From the material below, return every line that includes "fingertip".

### DATA SHOWN:

───

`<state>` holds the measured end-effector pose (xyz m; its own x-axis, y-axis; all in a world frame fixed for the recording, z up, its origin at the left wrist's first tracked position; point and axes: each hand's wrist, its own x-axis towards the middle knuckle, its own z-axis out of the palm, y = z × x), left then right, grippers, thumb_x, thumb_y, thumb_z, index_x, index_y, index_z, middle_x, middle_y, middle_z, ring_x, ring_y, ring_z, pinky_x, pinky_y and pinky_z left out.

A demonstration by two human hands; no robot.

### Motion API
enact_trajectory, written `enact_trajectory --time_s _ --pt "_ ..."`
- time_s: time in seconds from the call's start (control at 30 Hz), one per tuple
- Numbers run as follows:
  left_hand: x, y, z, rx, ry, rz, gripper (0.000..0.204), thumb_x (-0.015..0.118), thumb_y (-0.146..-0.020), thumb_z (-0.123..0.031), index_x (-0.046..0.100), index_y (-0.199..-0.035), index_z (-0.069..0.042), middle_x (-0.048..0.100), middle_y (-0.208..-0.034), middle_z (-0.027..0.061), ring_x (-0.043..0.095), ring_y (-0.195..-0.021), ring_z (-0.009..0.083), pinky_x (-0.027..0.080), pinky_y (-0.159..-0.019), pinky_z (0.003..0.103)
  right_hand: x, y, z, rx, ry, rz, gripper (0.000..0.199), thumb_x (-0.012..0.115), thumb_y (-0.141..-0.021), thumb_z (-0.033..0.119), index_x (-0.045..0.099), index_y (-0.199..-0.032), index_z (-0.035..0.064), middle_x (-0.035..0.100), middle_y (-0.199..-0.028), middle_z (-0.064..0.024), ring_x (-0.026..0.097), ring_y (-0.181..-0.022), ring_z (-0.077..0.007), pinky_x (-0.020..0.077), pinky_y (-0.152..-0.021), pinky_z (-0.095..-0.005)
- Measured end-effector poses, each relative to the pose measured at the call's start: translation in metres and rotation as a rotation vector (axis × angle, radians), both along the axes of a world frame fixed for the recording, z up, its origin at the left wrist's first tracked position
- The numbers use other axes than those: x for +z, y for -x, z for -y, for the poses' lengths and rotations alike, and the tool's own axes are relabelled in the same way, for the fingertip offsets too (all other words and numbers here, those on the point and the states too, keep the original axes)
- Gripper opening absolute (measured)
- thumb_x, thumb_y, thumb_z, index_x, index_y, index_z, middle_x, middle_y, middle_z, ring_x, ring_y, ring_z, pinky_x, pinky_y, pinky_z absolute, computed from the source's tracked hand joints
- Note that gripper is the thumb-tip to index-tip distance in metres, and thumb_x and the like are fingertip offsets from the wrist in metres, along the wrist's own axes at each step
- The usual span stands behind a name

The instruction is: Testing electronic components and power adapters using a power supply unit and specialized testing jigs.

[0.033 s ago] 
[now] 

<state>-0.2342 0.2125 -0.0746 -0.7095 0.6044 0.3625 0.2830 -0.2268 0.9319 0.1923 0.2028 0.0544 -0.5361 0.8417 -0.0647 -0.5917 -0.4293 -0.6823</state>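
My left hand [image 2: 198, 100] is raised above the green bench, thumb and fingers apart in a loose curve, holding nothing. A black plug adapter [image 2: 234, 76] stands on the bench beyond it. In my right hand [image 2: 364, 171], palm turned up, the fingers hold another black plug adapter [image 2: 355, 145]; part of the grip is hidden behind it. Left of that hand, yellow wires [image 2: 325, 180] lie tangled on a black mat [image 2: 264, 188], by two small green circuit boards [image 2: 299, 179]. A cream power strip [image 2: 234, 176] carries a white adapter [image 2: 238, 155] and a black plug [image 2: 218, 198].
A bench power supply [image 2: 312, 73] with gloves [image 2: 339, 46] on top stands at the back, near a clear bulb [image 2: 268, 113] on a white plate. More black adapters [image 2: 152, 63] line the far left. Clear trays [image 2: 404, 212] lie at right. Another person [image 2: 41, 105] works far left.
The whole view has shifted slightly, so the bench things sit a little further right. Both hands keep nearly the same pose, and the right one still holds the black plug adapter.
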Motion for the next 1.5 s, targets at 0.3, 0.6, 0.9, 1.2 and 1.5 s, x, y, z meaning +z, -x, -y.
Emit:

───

### RESULT:
- The numbers use other axes than those: x for +z, y for -x, z for -y, for the poses' lengths and rotations alike, and the tool's own axes are relabelled in the same way, for the fingertip offsets too (all other words and numbers here, those on the point and the states too, keep the original axes)
- Note that gripper is the thumb-tip to index-tip distance in metres, and thumb_x and the like are fingertip offsets from the wrist in metres, along the wrist's own axes at each step

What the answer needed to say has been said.